The LifeGene project, which was recently started in Sweden, may in due time generate one of the most complex and interesting data sets ever. The project will study health, lifestyle and genetics (and much more) in the long term in a cohort of 500.000 (this is not a typo!) individuals. Participants will donate blood samples and be subjected to physical measurements (waist and hip circumference, blood pressure etc), but for a smaller subset of participants the study will really go deep, with global analysis of DNA, RNA, protein, metabolite and toxin levels, as well as epigenomics (simplifying a bit, this means genomic information that is not directly encoded in the DNA sequence). Two testing centres have opened during the fall – one in Stockholm and, more recently, one in Umeå.
Environmental factors will be examined too: “Exposures such as diet, physical activity, smoking, prenatal environment, infections, sleep-disorders, socioeconomic and psychosocial status, to name a few, will be assessed.” The data collection will be done through for instance mobile phones and the web, with sampling rates adjusted based on age and life events. The project consortium calls the approach e-epidemiology.

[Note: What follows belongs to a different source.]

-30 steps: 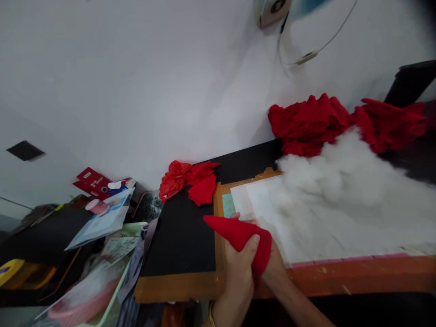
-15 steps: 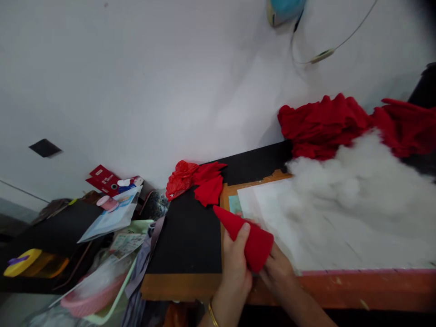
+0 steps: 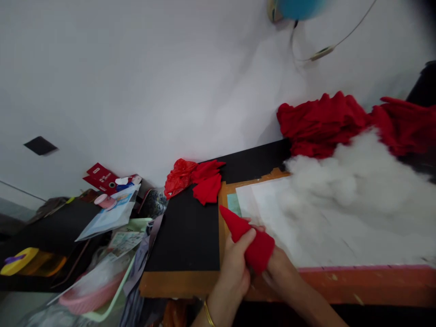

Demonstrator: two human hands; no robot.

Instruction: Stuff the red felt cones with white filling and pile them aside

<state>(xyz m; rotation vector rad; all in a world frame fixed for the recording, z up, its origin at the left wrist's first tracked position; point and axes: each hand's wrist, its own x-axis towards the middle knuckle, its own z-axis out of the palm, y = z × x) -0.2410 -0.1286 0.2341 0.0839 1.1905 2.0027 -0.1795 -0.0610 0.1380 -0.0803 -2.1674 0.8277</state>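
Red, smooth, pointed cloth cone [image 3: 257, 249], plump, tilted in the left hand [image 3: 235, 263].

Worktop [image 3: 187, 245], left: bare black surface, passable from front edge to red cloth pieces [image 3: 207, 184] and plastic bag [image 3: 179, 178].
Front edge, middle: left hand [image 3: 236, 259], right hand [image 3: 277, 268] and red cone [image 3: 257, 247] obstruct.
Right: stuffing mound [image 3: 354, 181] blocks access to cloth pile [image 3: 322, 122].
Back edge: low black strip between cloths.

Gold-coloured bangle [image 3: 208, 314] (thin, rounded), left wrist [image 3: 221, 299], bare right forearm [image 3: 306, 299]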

This might make each participant feel a bit like David Ewing Duncan, the man who decided to try as many genetic, medical and toxicological test on himself as he could, and wrote a book about it. Will they suffer from information overload from self-related data? For the statisticians involved, information overload is a certainty. It will be a tough – but interesting – task to collect, store and mine these data. But exactly this kind of project, which relates hereditary factors to environment and lifestyle and correlates these to outcomes (like disease states), is much needed.